# DATA EXTRACT:
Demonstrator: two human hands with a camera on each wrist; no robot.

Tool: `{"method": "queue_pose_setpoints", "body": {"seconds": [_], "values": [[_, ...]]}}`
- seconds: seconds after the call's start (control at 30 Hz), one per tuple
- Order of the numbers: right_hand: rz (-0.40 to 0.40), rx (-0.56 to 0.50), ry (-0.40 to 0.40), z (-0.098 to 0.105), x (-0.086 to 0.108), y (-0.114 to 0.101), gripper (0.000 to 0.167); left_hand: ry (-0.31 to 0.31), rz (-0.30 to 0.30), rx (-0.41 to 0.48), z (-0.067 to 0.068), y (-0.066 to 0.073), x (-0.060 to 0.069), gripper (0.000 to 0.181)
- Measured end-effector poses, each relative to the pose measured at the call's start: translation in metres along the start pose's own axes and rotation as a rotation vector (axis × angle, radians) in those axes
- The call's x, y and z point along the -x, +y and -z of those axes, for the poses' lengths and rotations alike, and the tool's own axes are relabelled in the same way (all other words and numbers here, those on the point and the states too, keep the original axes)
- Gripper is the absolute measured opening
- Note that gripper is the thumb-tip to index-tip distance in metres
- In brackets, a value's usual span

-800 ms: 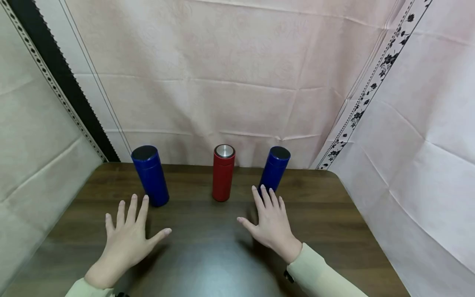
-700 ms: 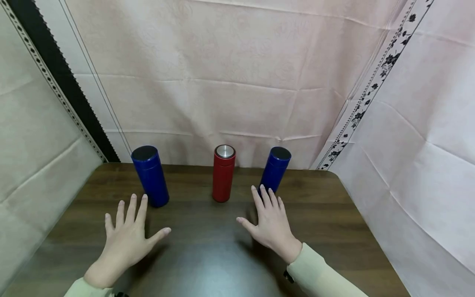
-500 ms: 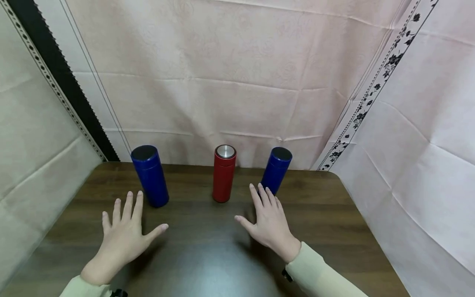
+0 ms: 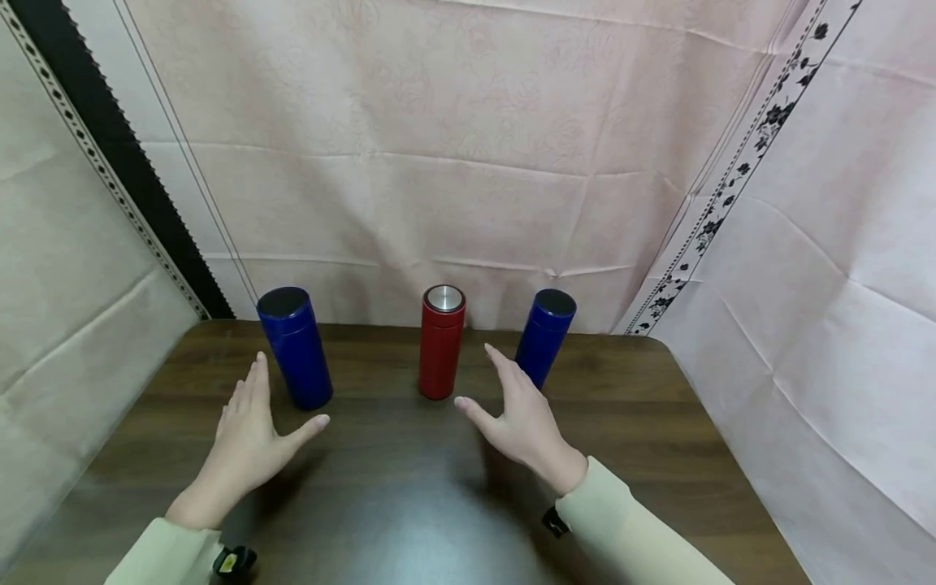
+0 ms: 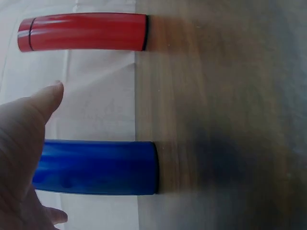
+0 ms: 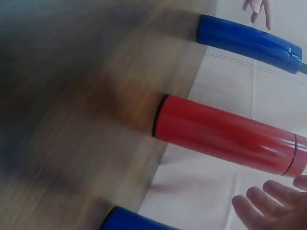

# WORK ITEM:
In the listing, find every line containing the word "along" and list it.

# REPLY TO THE TASK:
- Measured end-effector poses, each relative to the pose measured at the call's start: translation in metres along the start pose's own axes and rotation as a rotation vector (axis × angle, radians) in those axes
- The call's x, y and z point along the -x, +y and -z of those axes, for the poses' lengths and rotations alike, and the tool's own axes are relabelled in the same way (all other words and numbers here, those on the point and the states too, keep the original axes)

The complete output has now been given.